[Your goal] Repeat precisely the span of lines below that opens with the line containing "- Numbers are" and closes with the line containing "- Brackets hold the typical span", both included.

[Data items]

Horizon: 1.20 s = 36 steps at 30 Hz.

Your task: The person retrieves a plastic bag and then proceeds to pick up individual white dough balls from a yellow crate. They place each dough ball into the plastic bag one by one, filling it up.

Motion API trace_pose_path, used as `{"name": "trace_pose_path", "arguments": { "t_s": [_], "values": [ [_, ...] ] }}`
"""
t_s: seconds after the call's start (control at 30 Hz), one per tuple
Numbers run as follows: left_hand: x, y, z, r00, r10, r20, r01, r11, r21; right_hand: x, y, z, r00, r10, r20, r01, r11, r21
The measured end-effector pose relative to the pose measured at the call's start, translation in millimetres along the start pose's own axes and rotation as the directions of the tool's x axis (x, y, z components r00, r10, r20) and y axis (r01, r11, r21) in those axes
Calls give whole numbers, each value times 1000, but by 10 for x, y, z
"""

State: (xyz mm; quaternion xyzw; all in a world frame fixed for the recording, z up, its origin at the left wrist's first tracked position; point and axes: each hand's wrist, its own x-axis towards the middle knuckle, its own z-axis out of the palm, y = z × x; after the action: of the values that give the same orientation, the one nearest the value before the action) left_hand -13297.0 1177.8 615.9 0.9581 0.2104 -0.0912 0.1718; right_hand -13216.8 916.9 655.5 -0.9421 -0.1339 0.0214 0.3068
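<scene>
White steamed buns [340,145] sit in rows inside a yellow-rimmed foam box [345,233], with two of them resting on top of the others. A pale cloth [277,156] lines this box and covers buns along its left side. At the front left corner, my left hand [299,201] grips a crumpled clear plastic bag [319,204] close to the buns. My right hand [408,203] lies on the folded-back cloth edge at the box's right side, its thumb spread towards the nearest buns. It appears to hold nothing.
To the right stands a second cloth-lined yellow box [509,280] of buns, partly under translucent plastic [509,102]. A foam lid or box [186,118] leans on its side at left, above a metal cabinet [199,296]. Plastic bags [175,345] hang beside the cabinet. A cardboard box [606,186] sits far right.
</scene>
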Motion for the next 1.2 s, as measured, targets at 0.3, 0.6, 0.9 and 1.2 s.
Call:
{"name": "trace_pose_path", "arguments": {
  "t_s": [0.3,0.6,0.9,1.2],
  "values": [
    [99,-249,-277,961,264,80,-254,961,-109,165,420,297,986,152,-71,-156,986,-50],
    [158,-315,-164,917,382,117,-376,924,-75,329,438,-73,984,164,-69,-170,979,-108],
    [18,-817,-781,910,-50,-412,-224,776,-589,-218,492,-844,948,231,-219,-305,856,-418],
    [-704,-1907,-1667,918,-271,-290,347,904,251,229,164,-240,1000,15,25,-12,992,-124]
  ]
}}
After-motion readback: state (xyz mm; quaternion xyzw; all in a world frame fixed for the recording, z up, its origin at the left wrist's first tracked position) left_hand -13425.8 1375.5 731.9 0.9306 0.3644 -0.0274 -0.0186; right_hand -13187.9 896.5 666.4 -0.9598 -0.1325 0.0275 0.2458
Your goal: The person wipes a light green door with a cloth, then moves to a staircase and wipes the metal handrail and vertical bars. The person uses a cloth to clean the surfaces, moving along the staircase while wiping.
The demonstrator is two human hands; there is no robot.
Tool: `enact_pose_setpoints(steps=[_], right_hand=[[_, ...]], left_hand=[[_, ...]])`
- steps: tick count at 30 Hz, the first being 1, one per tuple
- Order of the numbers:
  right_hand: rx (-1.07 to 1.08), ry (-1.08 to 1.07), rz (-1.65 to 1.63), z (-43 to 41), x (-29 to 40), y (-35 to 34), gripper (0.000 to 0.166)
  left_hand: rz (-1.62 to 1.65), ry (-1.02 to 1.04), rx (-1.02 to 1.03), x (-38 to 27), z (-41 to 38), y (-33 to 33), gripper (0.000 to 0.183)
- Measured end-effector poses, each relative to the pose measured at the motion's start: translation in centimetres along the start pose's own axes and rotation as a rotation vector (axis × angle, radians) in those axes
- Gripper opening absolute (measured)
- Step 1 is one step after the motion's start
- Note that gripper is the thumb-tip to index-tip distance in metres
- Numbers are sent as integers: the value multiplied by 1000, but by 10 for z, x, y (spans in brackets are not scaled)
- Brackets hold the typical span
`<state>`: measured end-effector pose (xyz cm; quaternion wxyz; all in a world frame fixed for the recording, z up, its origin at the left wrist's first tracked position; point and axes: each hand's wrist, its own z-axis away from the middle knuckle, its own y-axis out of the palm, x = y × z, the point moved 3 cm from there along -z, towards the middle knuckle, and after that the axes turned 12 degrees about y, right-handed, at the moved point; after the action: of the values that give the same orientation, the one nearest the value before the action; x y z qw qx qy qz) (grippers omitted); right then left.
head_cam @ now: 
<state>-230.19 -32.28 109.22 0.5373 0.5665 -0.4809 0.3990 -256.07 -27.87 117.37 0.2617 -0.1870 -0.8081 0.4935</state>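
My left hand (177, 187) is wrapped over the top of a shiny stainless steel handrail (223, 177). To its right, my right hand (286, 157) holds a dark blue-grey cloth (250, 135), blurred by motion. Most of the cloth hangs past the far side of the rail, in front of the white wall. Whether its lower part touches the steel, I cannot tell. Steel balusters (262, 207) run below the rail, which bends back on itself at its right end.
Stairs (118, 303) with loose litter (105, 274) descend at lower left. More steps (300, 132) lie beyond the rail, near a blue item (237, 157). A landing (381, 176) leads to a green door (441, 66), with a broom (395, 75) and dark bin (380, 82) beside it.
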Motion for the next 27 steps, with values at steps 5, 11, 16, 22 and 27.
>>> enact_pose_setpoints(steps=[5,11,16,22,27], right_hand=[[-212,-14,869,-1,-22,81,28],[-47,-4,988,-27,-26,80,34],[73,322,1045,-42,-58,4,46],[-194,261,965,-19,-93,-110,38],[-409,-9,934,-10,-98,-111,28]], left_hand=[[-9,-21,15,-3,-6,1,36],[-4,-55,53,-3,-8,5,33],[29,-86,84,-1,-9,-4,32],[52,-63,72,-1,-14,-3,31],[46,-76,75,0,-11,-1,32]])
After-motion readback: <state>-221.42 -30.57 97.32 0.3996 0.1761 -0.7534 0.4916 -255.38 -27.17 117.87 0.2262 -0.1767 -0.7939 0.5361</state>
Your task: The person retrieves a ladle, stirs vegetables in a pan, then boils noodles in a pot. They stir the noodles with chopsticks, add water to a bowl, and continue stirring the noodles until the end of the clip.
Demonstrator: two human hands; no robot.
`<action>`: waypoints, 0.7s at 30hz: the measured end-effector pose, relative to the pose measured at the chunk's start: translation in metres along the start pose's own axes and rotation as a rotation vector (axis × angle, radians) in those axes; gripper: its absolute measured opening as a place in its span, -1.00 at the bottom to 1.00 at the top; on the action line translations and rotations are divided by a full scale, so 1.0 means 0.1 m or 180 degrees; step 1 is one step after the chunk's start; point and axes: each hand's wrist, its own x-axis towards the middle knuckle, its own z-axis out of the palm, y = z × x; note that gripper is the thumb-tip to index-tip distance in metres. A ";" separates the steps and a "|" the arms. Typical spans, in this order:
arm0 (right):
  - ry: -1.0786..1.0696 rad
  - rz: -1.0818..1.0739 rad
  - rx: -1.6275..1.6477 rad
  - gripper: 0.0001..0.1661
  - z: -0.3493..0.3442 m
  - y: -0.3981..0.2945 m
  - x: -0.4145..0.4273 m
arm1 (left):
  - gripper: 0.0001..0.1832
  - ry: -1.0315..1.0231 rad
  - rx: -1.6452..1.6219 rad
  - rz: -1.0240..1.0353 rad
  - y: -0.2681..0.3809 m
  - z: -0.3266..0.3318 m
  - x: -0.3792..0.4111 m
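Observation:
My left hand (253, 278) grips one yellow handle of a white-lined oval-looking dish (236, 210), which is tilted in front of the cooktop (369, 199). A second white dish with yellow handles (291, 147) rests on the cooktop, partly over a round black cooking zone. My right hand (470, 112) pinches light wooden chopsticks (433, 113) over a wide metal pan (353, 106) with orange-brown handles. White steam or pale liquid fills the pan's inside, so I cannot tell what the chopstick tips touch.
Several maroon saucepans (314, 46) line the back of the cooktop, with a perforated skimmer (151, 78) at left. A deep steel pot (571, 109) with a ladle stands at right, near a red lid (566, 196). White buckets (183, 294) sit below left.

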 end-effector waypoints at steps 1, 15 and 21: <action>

[Result of the task]
- Numbers are sent as integers: the value multiplied by 1000, but by 10 for z, x, y (spans in brackets are not scaled)
- Brackets hold the typical span

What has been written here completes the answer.